INSTRUCTIONS FOR THE TASK
Copy out each line below containing "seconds".

RECORDS TO PROCESS
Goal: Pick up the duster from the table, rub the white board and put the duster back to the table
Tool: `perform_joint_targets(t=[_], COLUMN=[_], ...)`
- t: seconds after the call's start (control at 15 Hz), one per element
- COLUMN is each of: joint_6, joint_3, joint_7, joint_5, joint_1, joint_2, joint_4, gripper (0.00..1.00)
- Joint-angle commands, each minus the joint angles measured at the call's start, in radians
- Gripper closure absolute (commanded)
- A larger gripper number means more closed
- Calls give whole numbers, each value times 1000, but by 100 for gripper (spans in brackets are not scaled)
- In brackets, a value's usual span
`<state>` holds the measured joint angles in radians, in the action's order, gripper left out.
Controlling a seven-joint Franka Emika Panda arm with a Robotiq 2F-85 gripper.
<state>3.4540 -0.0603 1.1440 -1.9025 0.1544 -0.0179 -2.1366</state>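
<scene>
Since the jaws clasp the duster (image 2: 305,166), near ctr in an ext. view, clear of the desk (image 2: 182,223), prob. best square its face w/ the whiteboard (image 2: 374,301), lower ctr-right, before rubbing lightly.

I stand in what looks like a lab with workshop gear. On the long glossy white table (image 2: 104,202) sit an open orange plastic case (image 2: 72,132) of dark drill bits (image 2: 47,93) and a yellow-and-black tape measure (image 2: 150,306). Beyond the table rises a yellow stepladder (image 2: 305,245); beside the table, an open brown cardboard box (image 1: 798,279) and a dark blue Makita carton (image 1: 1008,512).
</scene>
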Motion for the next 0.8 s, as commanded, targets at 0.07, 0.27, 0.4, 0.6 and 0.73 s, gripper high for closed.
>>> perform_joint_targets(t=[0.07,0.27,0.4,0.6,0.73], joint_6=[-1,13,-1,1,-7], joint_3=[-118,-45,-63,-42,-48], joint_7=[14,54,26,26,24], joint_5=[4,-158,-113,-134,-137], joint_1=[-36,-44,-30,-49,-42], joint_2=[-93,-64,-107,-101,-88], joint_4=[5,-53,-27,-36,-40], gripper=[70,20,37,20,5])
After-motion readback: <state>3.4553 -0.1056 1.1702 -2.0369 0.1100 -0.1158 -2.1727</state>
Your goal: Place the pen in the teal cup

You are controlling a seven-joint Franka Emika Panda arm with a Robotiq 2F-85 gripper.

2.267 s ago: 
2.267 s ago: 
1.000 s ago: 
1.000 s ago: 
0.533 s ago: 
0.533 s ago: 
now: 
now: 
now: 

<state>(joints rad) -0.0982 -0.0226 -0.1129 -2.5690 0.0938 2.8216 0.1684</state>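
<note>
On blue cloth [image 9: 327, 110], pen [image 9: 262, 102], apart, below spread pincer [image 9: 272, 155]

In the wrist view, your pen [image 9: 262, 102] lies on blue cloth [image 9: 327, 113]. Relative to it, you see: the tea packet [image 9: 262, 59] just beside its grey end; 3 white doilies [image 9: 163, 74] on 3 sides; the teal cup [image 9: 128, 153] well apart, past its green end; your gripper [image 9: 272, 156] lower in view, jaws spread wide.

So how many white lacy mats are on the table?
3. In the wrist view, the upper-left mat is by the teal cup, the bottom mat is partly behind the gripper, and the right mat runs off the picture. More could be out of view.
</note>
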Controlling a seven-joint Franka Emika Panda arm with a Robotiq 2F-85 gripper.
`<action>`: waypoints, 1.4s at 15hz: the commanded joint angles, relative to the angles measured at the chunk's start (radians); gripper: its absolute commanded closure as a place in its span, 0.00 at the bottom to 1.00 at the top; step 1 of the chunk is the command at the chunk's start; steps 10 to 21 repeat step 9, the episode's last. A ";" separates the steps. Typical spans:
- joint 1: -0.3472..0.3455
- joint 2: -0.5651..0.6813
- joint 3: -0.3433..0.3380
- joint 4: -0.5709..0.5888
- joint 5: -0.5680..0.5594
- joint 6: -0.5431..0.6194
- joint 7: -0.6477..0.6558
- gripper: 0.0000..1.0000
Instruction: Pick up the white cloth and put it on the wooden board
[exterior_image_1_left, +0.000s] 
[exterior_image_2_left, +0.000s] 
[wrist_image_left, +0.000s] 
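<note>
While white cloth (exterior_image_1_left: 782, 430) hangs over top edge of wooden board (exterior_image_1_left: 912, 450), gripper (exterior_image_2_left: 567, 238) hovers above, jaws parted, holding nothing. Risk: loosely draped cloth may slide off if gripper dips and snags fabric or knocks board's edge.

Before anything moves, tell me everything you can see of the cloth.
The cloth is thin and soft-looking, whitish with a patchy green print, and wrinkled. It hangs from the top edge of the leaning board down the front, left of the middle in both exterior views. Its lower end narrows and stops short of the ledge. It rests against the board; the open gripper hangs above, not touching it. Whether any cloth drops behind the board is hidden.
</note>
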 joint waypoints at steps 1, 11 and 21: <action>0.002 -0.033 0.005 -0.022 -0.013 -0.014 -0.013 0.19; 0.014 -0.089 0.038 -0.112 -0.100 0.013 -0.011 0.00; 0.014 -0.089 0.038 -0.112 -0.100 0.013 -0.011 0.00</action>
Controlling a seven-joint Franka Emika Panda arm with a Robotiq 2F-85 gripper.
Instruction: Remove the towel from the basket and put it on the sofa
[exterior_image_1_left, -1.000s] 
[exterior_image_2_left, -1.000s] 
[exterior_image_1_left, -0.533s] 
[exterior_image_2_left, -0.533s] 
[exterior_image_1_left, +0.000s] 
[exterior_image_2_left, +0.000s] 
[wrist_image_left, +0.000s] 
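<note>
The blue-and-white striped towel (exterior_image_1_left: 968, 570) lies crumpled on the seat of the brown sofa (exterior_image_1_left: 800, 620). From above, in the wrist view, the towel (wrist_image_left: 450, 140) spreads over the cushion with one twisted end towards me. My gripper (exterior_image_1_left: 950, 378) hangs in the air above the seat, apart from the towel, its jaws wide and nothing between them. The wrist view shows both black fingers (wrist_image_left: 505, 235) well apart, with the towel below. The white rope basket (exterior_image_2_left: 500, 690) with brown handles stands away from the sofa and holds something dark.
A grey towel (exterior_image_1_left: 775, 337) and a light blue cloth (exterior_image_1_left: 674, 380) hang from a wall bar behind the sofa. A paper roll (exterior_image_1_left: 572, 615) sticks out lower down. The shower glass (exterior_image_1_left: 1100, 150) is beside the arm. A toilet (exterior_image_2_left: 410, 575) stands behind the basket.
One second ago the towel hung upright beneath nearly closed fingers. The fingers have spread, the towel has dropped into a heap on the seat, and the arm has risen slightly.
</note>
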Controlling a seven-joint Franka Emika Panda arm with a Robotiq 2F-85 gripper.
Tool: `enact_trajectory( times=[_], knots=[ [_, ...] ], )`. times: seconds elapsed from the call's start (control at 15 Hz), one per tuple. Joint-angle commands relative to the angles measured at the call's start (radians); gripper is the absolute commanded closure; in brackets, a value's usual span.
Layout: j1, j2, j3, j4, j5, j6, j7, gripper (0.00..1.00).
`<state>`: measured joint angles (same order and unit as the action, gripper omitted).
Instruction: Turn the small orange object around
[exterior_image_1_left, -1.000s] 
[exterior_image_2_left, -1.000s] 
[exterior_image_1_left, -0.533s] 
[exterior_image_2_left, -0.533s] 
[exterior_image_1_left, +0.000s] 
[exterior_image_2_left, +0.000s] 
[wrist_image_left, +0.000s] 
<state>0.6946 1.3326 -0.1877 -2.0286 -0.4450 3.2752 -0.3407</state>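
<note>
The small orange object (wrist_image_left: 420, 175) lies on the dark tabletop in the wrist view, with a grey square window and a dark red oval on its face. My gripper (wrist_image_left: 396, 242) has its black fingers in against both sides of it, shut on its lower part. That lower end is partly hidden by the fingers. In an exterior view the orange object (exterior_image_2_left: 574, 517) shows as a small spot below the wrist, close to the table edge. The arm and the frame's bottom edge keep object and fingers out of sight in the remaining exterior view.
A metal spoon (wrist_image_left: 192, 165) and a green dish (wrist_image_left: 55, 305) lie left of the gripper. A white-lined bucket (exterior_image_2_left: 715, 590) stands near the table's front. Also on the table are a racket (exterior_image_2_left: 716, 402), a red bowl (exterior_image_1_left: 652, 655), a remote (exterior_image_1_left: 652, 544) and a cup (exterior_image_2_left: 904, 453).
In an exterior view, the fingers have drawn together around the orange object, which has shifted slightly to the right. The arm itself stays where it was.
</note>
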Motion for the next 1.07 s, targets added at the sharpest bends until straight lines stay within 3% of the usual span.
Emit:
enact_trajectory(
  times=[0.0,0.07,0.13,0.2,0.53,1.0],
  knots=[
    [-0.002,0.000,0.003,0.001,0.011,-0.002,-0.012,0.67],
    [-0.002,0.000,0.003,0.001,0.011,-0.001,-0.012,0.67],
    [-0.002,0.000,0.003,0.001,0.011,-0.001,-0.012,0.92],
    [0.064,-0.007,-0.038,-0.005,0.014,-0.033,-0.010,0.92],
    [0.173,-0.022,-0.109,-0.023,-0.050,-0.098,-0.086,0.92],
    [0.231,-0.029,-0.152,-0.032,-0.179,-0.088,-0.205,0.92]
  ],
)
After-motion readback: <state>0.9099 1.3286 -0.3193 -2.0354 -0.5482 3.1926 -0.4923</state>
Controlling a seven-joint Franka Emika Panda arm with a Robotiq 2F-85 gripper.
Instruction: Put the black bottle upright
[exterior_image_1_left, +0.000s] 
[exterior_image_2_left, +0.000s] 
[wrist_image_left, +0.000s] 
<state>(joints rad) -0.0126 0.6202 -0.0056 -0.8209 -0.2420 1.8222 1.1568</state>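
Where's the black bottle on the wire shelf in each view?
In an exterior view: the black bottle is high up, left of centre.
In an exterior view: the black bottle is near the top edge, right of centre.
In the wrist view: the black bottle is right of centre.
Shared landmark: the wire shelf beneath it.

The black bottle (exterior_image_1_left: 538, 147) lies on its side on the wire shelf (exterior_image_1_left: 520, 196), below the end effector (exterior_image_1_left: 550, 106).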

EXPECTED ANSWER
- t: seconds after the call's start (control at 15 Hz), one per element
Tool: `enact_trajectory( times=[_], knots=[ [_, ...] ], )`. times: seconds elapsed from the call's start (control at 15 Hz), one per tuple. Joint-angle commands relative to the angles measured at the call's start (radians); gripper is the absolute commanded closure; in brackets, a value's usual span.

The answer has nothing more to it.